HTML Emails: Planning and Organization
Email is our primary form of communication with Code School customers, so we take it pretty seriously. We send a fair amount of emails, all of which fall into two distinct categories: promotional emails (announcing course releases, special offers, etc.) and transactional emails (welcoming new users, directing users through Code School, giving account updates, etc.)
Every email requires copywriting, design, and implementation. Implementation could be as simple as writing HTML/CSS and sending via MailChimp. Other times, it could require a developer to hook up data from the Code School app and trigger sending via Mandrill. Either way, we discuss the purpose behind an email, collaborate on copy, and then request work from designers and developers as necessary. For the past year and a half, I have been the primary person doing the HTML/CSS portion. I have learned so much, both in collaborating with the team and in building emails.
We send one to five promotional emails a month and have between 30 and 40 transactional emails that are set up at any given time. Every email is an individual HTML file that needs to exist in the service that sends it, in our case MailChimp and Mandrill. You can use their builders and editors to create and organize everything, but I’ve found working off-line to be more efficient.
Technical Problems and Solutions
Beyond figuring out the right messaging, there are technical problems involved with handling this many emails. Email clients have not evolved with web standards, so the tools are somewhat limiting as well. In regular front-end work, I take for granted that I won’t have to repeat things like headers and footers in every page that I create.
After the first time of updating multiple emails with changes to the footer, I sought a solution for automating that. Time invested in tooling can be a tough sell in some organizations. We’re encouraged to do it because time invested in automating menial tasks pays off in time to think about that which can’t be automated.
A static site generator was able to alleviate the bulk of the problems that I was facing. I chose Jekyll after trying a few. Below are some of the problems I’ve come across, and ways Jekyll offered solutions.
Problem: On occasion, you will need to update every email that you are currently sending. (Think site redesigns, logo updates, social media links, etc.) In my research I haven’t found a service that allows for partial templates, so each email is a unique HTML file. This means that while every email that we send has the same header and many have the same footer, that header and footer code has to be a part of every HTML file. If you’d like to add or change something, the code has to be changed in every file individually.
Solution: Static site generators allow for layouts and includes, so making updates to every file can be done from a single place. Change a link in one file, hit save, and it outputs every file that has that link. You still have to paste all of those files into the service, so this solution is better but not perfect.
Some changes can be done without code, so we store global assets on our own CDN. If our logo or social media logos change, they can be updated in S3 without touching HTML.
INLINE STYLES ADD REDUNDANCY
Problem: Many email clients will not process CSS that is included in the head of an email, which means that CSS has to be inline. Cascading styles are also not well supported in older clients, so nested tables require duplication of styles as well. On top of this redundancy, there’s also the use of HTML tables which add complexity and otherwise unnecessary code. Older email clients do not support CSS positioning, so tables are a necessary evil.
Solution: One of the best ways to reduce redundancy is to store blocks of code as a variable. Jekyll uses Yaml front matter, which can be used to declare variables. I use these to set styles for tables, type, colors, and spacing. This needs to be combined with a code style guide that uses the variables in order to work well. The combo of those two allows for rapidly changing email appearance and reduction of overall code. A bonus of front matter in this scenario is that it is intended to be used for meta information, which can display details about an email and organize them locally.
To write the bloated table code as succinctly as possible, I use Haml. While you don’t need a static site generator for this, there is a Jekyll plugin that handles the preprocessing of the Haml.

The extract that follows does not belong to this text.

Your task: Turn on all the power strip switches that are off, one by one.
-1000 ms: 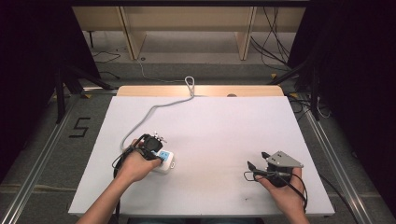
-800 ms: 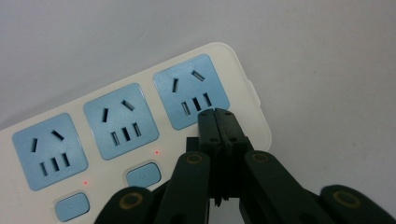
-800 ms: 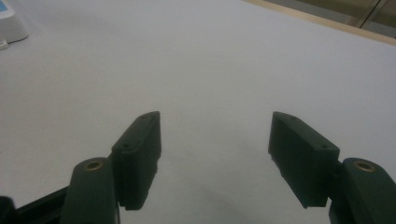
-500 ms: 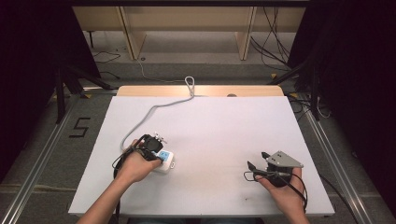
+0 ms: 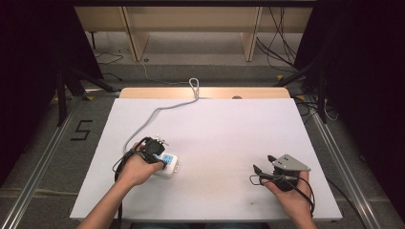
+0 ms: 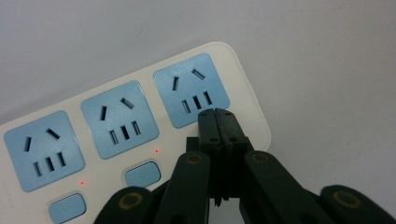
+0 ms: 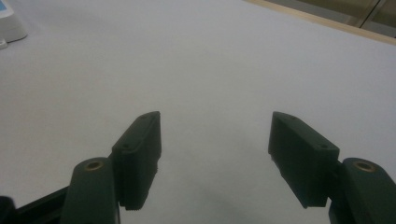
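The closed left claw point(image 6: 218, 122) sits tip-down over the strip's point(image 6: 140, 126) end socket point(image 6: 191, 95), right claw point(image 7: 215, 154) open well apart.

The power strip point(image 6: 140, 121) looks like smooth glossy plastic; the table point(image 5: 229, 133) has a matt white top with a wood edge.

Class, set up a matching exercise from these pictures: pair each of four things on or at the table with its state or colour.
Things:
1. left tongs
2. right tongs
3. power strip sockets
4. cable

States:
A. light blue
B. open, nothing between
C. grey, running to the table's far edge
D. shut, tips over the power strip

Pairs: 1-D, 2-B, 3-A, 4-C
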The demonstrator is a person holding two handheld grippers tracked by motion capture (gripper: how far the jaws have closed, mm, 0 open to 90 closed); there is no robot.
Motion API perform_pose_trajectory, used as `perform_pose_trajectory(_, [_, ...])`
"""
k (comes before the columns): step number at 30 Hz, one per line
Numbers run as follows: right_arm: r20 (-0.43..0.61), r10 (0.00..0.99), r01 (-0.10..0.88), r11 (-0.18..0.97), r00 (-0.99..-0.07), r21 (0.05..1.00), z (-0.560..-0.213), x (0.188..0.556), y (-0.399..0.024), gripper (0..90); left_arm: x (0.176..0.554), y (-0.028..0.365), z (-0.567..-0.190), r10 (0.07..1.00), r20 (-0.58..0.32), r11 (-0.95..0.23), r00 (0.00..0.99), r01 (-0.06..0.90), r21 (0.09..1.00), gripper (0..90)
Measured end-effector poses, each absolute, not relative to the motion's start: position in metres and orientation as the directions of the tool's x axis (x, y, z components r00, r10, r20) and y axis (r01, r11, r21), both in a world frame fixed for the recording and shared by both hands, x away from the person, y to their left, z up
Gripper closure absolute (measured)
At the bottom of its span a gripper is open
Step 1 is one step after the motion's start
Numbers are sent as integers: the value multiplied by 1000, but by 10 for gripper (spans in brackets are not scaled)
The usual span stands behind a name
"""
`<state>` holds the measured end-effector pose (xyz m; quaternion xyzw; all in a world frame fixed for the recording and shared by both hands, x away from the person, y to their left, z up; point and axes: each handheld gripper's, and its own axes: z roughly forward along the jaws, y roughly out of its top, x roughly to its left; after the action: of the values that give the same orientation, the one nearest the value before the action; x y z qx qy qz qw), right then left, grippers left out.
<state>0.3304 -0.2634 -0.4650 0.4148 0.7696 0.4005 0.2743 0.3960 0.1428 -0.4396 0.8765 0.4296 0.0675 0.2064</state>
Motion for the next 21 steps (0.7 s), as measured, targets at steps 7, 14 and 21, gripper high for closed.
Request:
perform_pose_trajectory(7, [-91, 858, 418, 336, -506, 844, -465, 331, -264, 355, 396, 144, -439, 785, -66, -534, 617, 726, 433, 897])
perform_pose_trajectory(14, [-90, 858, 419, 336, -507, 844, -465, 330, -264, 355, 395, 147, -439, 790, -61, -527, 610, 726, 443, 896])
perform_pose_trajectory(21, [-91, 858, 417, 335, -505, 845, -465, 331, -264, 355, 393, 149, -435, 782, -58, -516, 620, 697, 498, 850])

Problem: As a team, we recently did a review of every email that we send. Since they have different purposes and content, they are sent via different services. Some files are in MailChimp, some are in Mandrill, and some receive small blocks of code from the Code School app. In order to follow through a flow of emails, you would have to toggle back and forth between the two services and view code in your app.

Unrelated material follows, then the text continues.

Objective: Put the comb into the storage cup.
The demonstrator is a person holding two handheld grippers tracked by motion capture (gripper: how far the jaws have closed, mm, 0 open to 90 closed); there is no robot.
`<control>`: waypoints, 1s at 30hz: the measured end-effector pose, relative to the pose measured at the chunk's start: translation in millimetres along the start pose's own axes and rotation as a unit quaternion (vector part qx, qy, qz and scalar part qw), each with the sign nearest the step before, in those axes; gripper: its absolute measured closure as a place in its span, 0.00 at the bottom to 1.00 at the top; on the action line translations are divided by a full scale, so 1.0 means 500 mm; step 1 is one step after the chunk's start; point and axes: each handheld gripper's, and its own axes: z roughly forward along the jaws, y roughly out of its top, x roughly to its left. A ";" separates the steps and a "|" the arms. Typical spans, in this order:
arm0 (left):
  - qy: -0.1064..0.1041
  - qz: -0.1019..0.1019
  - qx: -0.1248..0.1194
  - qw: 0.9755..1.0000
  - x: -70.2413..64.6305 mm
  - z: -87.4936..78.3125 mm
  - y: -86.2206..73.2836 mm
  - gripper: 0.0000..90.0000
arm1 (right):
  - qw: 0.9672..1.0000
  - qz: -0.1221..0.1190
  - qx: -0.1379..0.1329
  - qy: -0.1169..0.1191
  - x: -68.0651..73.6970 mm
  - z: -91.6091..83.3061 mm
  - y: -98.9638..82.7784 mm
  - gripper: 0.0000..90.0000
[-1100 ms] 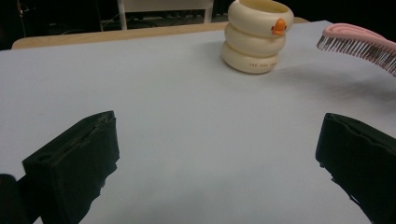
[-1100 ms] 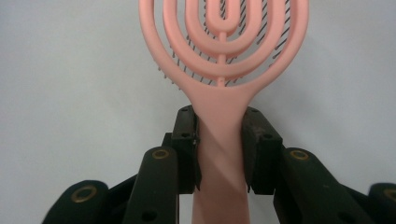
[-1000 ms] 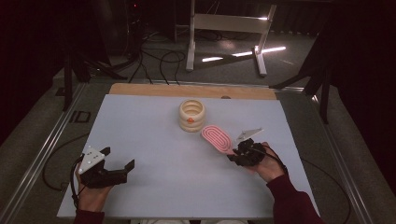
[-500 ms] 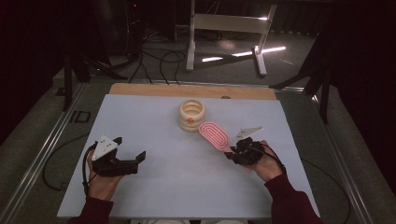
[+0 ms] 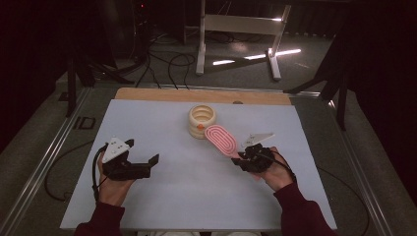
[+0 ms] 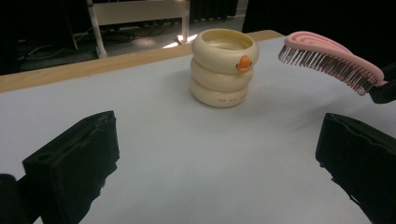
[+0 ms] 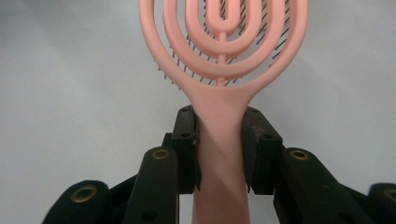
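Black left gripper [image 5: 150, 164] is nearest me, jaws wide, empty. My right gripper [image 5: 242, 156] pinches the pink brush [image 5: 221, 138] by its handle, head raised just beside the cup [image 5: 201, 121]. A careless swing could topple that cup.

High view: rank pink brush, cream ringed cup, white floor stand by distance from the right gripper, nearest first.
1. Pink brush: handle clamped in the right gripper, head pointing up-left.
2. Cream ringed cup: mid-table, just beyond the brush head.
3. White floor stand: on the floor past the table's far edge.
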 end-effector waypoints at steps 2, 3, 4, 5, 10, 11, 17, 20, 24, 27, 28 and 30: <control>-0.002 0.001 0.000 1.000 -0.003 0.004 0.006 0.00 | 1.000 0.000 -0.006 0.000 0.004 0.002 0.006 0.77; -0.003 0.002 0.000 1.000 -0.004 0.006 0.008 0.00 | 1.000 0.001 -0.009 0.000 0.005 0.002 0.007 0.77; -0.005 0.003 0.001 1.000 -0.005 0.008 0.011 0.00 | 1.000 0.000 -0.010 0.000 0.006 0.002 0.009 0.77; -0.006 0.003 0.002 1.000 -0.007 0.010 0.013 0.00 | 1.000 0.001 -0.012 0.000 0.007 0.002 0.011 0.77; -0.012 0.004 0.005 1.000 -0.013 0.020 0.019 0.00 | 1.000 0.002 -0.021 0.003 0.012 0.003 0.020 0.77; -0.012 0.004 0.004 1.000 -0.015 0.023 0.020 0.00 | 1.000 0.004 -0.023 0.003 0.014 0.003 0.022 0.77; -0.020 0.005 0.010 1.000 -0.023 0.038 0.025 0.00 | 0.999 0.003 -0.032 0.005 0.020 0.005 0.033 0.77; -0.023 0.005 0.012 1.000 -0.028 0.044 0.028 0.00 | 0.999 0.002 -0.037 0.004 0.024 0.006 0.038 0.77; -0.025 0.007 0.012 1.000 -0.032 0.048 0.033 0.00 | 0.999 -0.002 -0.040 0.004 0.027 0.007 0.042 0.77; -0.030 0.009 0.012 0.999 -0.039 0.055 0.040 0.00 | 0.999 -0.003 -0.045 0.005 0.033 0.009 0.048 0.77; -0.031 0.009 0.013 0.999 -0.041 0.057 0.042 0.00 | 0.999 -0.005 -0.046 0.004 0.034 0.010 0.049 0.77; -0.032 0.011 0.015 0.999 -0.044 0.061 0.045 0.00 | 0.999 -0.004 -0.049 0.003 0.037 0.012 0.051 0.77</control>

Solution: The beauty of building offline is that it keeps all of your files in one place. As a team, we can review emails in a flow pretty easily using Jekyll’s local server. It does add complexity to copy changes, in that we typically do them offline and then update the file in the service. The benefit to this is that we keep the whole system in a GitHub repo, so anyone can pull and have all of the emails. While we’re completely happy with MailChimp and Mandrill, Jekyll allows us to easily move templates to other services when necessary. We had to do this for a few recent emails during some Stripe integrations.

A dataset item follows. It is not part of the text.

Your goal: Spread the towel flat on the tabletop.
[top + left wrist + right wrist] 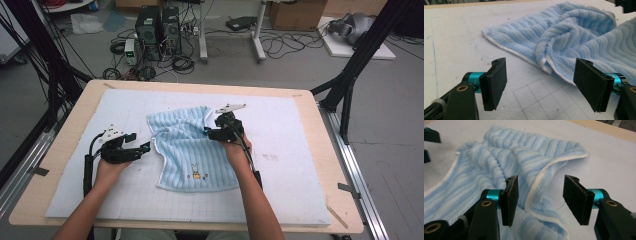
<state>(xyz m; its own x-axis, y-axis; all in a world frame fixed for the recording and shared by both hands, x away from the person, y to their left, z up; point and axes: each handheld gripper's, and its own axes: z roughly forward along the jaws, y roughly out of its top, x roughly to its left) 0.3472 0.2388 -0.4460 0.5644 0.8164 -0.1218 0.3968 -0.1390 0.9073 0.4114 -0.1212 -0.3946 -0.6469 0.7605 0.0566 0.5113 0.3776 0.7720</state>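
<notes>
The wooden table [60, 150] carries a white foam mat [300, 165] marked with a faint grid, and on the mat lies the light blue striped towel [192, 150], rumpled and partly folded over itself, its long axis running from the near edge with a small rabbit print [196, 172] away toward the far side. The towel sits between the two hands. The right gripper [212, 132] hangs over the towel's far right part, where the cloth is bunched; in the right gripper view its jaws stand apart, and a raised fold with the white hem [541, 176] lies just ahead of and between the right fingers [510, 197], not pressed by either pad. The left gripper [145, 147] is just beside the towel's left edge, over bare mat; in the left gripper view its jaws also stand wide apart with nothing between them, and the towel's twisted left edge [546, 62] lies ahead of the left fingers [495, 82] and a little toward the right pad. By my reading the coming move turns on the right side: that hem fold is already inside the right jaws' span, so the right hand is the nearer one to a grip, while the left would have to move forward to reach its edge.
</notes>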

The meta information from the front matter comes in really handy for this part. We can display anything that we like on the landing page and create custom views with information about the email itself.
Why just blog about your tools when you can share them? I started a repo called Emayll with the basic organization set up. It’s documented and has some dummy files to put in your own code. In there, you’ll find an explanation of the reasons behind code decisions and how to customize for your needs through variables. In my next post, I’ll break down getting started with a base layout and templates.
Finally, I thought it would be good to share all of the other tools that go into this workflow. We use: Google Drive for planning and copy, Photoshop and Illustrator for design assets, Atom editor for markup, and personal devices combined with Litmus for testing.